What to produce >>
Set the listing down again in full, word for word, with the pictures left out.
╭─ Data
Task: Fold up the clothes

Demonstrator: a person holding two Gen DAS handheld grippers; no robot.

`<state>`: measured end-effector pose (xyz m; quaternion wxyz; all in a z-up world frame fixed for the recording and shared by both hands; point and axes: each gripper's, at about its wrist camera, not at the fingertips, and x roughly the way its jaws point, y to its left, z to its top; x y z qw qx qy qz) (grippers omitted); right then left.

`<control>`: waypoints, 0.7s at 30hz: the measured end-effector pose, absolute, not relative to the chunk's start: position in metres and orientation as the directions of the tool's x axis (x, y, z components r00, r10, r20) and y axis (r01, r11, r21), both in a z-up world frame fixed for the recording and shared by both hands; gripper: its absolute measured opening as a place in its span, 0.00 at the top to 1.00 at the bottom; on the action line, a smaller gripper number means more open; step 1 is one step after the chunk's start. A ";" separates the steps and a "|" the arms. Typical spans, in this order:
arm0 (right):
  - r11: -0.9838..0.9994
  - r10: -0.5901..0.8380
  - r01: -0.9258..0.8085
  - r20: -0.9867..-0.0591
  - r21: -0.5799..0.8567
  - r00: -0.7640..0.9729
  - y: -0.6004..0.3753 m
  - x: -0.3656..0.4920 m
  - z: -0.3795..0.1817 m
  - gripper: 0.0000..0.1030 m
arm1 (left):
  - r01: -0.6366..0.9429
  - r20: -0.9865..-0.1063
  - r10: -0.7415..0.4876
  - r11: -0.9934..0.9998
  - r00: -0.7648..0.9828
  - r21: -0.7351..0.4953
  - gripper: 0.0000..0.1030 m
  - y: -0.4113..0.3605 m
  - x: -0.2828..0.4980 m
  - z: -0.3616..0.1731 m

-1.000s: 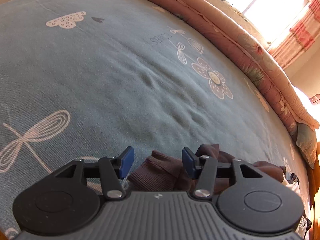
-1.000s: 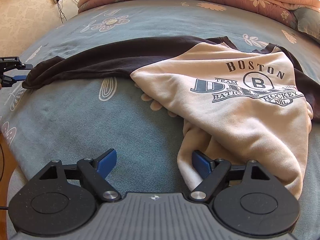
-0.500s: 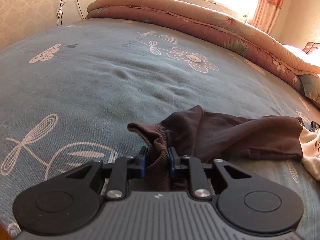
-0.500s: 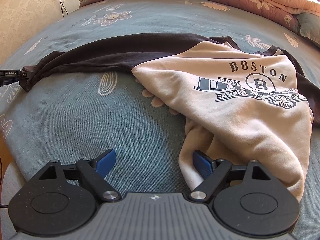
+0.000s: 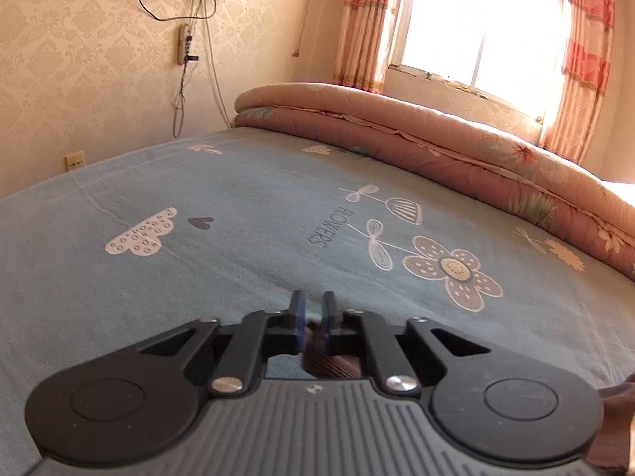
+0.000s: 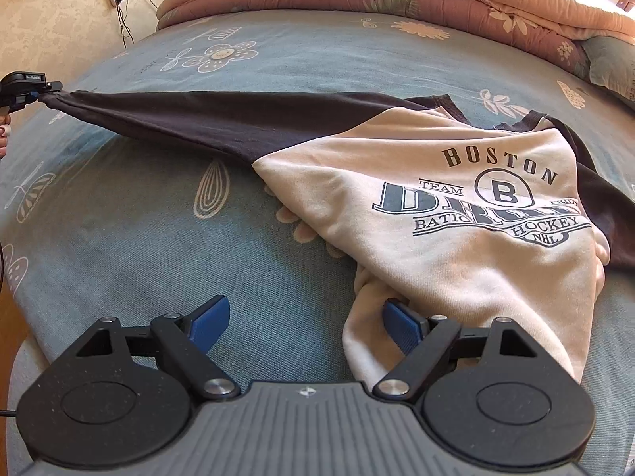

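A sweatshirt lies on the bed, its cream body [image 6: 456, 238] printed BOSTON, its sleeves dark brown. One dark sleeve [image 6: 198, 119] stretches taut to the far left, where my left gripper [image 6: 29, 87] holds its end above the sheet. In the left wrist view the left gripper [image 5: 313, 309] is closing tight, its pads pressing the ribbed cuff [image 5: 321, 357]. My right gripper [image 6: 305, 317] stands open low over the sheet. Its right finger [image 6: 401, 321] is at the cream hem [image 6: 365, 341], and nothing sits between the pads.
The blue flowered bedsheet [image 6: 119, 238] covers the bed. A folded pink quilt [image 5: 436, 139] runs along the far side under the window [image 5: 476, 23]. Cables and a power strip [image 5: 184, 43] hang on the wall. The bed's edge drops off at lower left [image 6: 12, 317].
My left gripper closed on the sleeve cuff, rose and tipped up toward the wall, pulling the sleeve taut to the left. The right gripper stayed put and open.
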<state>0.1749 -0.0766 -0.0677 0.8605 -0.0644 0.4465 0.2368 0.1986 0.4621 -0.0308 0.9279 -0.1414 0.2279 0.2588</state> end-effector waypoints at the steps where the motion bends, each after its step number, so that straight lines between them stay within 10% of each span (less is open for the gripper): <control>1: 0.881 0.351 -0.462 -0.796 0.102 0.493 -0.078 0.175 -0.066 0.15 | -0.548 -0.507 0.400 0.817 0.764 -0.181 1.00 0.470 0.197 -0.033; 7: 0.875 0.370 -0.470 -0.787 0.116 0.493 -0.079 0.177 -0.063 0.15 | -0.479 -0.624 0.273 0.858 0.732 -0.187 0.97 0.470 0.197 -0.055; 13: 0.861 0.418 -0.480 -0.774 0.171 0.476 -0.077 0.177 -0.062 0.15 | -0.271 -0.665 0.109 0.952 0.739 -0.145 0.59 0.397 0.212 -0.057; 21: 0.862 0.439 -0.472 -0.734 0.183 0.518 -0.107 0.159 -0.045 0.15 | 0.111 -0.676 -0.160 0.987 0.719 -0.116 0.42 0.259 0.226 -0.046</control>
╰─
Reply >>
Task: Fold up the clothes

Demonstrator: a person holding two Gen DAS handheld grippers; no robot.

`<state>`: measured end-effector pose (xyz m; quaternion wxyz; all in a z-up world frame fixed for the recording and shared by both hands; point and axes: each gripper's, at about its wrist camera, not at the fingertips, and x roughly the way its jaws point, y to its left, z to its top; x y z qw qx qy qz) (grippers omitted); right then left.

`<control>`: waypoints, 0.7s at 30hz: the measured end-effector pose, absolute, not relative to the chunk's start: position in metres and orientation as the directions of the tool's x axis (x, y, z components r00, r10, r20) and y axis (r01, r11, r21), both in a z-up world frame fixed for the recording and shared by both hands; gripper: its absolute measured opening as a place in its span, 0.00 at the top to 1.00 at the bottom; on the action line, a smaller gripper number means more open; step 1 is one step after the chunk's start. A ";" separates the steps and a "|" the arms. Typical spans, in this order:
arm0 (right):
  - r11: -0.9838..0.9994
  - r10: -0.5901..0.8380
  - r01: -0.9258..0.8085
  - r20: -0.9867..-0.0591
  - r21: -0.5799..0.8567
  - r00: -0.7640..0.9729
  - y: -0.6004..0.3753 m
  - x: -0.3656..0.4920 m
  - z: -0.3795..0.1817 m
  - gripper: 0.0000..0.1030 m
arm1 (left):
  - r01: -0.6366..0.9429
  - r20: -0.9865..-0.1063
  - r10: -0.7415..0.4876
  - r11: -0.9934..0.9998
  - r00: -0.7648..0.9828
  - r21: -0.7351..0.4953
  - gripper: 0.0000..0.1030 m
  - y: -0.4113..0.3605 m
  - x: -0.2828..0.4980 m
  - z: -0.3616..0.1731 m

-1.000s: 
-1.000s: 
-0.500s: 
-0.500s: 
+0.000s: 
+0.000s: 

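A sweatshirt lies on the bed, its cream body [image 6: 456, 238] printed BOSTON, its sleeves dark brown. One dark sleeve [image 6: 198, 119] stretches taut to the far left, where my left gripper [image 6: 29, 87] holds its end above the sheet. In the left wrist view the left gripper [image 5: 313, 309] is closing tight, its pads pressing the ribbed cuff [image 5: 321, 357]. My right gripper [image 6: 305, 317] stands open low over the sheet. Its right finger [image 6: 401, 321] is at the cream hem [image 6: 365, 341], and nothing sits between the pads.
The blue flowered bedsheet [image 6: 119, 238] covers the bed. A folded pink quilt [image 5: 436, 139] runs along the far side under the window [image 5: 476, 23]. Cables and a power strip [image 5: 184, 43] hang on the wall. The bed's edge drops off at lower left [image 6: 12, 317].
My left gripper closed on the sleeve cuff, rose and tipped up toward the wall, pulling the sleeve taut to the left. The right gripper stayed put and open.
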<state>0.1749 -0.0766 -0.0677 0.8605 -0.0644 0.4465 0.2368 0.1986 0.4621 -0.0308 0.9279 -0.1414 0.2279 0.2588</state> end-effector waypoints at the steps where the motion bends, each after its step number, so that straight lines between them stay within 10% of each span (less is open for the gripper): <control>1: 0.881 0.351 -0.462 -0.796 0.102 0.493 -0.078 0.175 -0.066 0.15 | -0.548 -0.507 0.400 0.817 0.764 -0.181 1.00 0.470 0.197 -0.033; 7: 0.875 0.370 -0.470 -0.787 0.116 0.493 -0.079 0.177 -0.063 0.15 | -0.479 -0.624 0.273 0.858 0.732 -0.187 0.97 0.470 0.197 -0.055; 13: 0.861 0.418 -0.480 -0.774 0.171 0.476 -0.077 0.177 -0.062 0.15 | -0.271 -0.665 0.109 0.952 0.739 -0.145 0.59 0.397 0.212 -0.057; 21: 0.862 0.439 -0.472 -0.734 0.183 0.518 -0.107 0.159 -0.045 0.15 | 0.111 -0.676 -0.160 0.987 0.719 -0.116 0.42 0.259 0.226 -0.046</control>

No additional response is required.